* TASK GOAL: Find the line containing "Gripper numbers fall" in the entries below. Restate it and each line after it, word for word, up to and including the line containing "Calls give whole".

---------- INFORMATION SUPPLIED

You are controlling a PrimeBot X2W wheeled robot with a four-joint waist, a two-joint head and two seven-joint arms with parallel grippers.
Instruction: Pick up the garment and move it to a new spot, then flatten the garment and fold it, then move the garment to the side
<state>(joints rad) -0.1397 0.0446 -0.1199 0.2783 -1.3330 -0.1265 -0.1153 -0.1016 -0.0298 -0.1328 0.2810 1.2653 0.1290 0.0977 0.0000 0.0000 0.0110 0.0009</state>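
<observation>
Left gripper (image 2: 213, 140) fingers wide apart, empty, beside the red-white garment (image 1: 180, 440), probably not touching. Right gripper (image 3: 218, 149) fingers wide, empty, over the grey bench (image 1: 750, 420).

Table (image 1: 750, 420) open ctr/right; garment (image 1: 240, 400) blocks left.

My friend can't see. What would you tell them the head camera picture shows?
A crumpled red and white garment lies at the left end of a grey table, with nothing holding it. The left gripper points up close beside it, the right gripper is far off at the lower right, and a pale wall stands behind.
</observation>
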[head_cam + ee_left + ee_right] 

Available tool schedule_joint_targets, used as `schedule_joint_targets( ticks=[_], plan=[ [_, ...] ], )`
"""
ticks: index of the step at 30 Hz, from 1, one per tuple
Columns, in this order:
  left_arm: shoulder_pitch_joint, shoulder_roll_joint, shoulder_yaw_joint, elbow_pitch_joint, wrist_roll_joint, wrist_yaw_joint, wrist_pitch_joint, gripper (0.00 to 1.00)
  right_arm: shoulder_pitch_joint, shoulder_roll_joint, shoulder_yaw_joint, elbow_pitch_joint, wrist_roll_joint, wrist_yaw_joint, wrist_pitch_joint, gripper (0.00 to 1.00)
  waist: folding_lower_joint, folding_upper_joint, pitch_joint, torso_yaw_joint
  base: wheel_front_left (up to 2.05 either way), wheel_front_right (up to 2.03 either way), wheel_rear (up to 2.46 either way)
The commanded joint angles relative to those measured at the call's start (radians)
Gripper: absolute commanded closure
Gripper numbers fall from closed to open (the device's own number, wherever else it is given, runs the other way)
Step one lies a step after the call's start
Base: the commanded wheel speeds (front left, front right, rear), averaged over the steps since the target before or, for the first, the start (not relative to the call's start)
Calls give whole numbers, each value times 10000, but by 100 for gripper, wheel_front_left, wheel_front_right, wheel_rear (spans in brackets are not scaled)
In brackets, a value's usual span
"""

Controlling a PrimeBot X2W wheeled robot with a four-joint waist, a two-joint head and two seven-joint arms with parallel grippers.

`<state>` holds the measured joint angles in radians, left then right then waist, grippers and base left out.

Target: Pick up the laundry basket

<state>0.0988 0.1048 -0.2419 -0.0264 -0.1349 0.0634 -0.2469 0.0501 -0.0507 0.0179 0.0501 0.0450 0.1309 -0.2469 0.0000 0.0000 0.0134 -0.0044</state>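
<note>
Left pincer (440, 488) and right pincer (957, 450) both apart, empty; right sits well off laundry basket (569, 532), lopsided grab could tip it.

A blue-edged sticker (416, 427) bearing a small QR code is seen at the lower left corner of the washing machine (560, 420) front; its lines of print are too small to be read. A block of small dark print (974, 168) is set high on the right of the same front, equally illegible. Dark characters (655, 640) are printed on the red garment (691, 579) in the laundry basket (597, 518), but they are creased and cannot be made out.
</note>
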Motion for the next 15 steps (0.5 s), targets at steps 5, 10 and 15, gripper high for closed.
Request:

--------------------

* COMPLETED EXERCISE:
Gripper numbers fall from closed to open (the device's own number, wherever else it is given, runs the other way)
Step one lies a step after the call's start
Base: the commanded wheel speeds (front left, front right, rear), averaged over the steps since the target before or, for the first, the start (not relative to the call's start)
Calls give whole numbers, each value times 10000, but by 100 for gripper, wheel_front_left, wheel_front_right, wheel_rear (spans in brackets are not scaled)

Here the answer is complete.